Only a number is expected here: the count of lines in the data that contain "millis".
***** Excerpted records
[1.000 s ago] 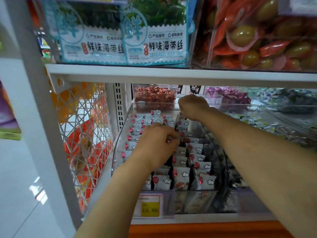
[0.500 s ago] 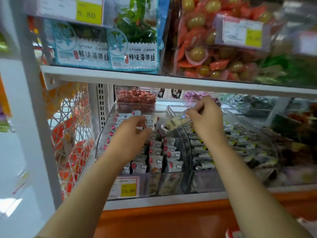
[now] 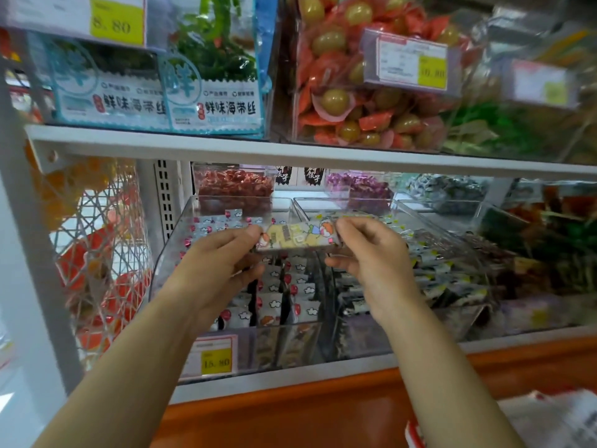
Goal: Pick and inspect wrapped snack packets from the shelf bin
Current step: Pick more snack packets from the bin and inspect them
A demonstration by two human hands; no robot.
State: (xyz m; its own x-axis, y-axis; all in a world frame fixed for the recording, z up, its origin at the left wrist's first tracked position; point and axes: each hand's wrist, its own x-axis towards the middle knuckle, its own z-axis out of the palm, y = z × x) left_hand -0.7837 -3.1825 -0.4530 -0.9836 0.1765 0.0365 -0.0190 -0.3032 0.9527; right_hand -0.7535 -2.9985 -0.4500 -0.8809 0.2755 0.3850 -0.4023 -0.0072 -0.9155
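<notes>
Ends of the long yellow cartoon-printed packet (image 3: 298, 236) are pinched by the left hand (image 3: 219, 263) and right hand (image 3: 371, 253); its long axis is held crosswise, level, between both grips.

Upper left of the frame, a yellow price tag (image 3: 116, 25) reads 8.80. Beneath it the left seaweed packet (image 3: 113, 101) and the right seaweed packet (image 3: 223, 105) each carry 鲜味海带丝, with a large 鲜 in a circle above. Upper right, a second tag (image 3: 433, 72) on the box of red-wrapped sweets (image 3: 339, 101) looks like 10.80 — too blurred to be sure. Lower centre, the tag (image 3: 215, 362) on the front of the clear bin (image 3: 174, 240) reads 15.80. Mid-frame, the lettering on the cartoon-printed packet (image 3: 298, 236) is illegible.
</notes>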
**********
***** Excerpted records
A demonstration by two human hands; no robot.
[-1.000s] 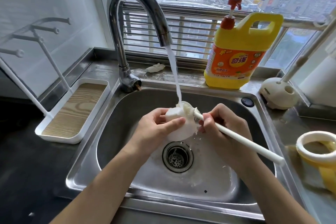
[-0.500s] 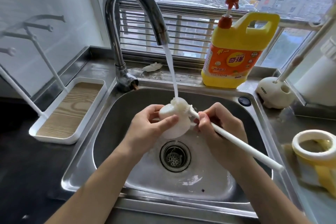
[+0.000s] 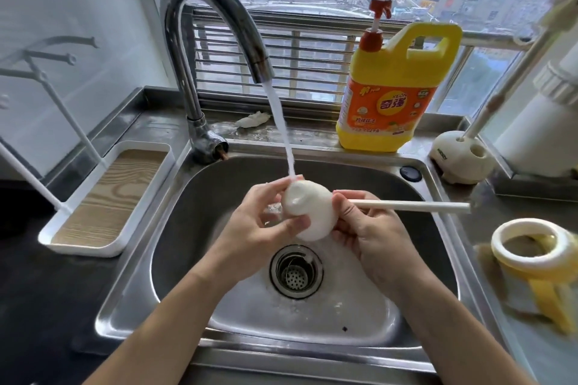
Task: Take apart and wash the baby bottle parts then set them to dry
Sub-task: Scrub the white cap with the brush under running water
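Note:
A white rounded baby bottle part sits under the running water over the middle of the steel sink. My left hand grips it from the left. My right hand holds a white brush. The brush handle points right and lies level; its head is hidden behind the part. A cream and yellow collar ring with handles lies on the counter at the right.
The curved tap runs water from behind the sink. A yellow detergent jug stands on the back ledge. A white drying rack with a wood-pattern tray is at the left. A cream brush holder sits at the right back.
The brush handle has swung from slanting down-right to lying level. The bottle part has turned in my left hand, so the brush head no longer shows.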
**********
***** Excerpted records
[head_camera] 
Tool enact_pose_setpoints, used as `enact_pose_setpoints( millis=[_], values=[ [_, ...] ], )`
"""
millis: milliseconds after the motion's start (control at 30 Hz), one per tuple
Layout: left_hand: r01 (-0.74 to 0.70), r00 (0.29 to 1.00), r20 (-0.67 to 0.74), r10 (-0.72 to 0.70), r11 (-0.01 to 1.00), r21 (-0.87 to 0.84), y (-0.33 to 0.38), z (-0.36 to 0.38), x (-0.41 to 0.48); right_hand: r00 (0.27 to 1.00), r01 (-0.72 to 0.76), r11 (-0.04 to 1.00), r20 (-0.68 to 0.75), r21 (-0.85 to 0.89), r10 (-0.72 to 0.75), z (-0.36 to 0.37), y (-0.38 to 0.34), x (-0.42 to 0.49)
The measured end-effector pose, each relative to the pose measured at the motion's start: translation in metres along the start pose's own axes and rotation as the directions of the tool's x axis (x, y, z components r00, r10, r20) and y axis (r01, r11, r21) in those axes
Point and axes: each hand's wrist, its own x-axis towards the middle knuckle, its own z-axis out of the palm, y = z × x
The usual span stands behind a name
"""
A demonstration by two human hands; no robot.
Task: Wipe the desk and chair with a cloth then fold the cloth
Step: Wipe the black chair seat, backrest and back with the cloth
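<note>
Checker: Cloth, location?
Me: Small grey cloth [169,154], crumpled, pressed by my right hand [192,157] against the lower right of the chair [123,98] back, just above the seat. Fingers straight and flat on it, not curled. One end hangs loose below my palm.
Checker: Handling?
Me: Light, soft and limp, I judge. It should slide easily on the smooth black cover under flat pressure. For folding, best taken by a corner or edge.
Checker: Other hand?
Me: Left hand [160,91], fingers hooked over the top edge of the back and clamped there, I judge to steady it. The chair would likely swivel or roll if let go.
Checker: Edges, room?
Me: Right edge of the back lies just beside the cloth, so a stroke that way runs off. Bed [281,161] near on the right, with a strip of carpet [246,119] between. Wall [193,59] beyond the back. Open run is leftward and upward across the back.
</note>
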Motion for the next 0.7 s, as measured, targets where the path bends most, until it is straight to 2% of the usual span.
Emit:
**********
### Solution for this problem
2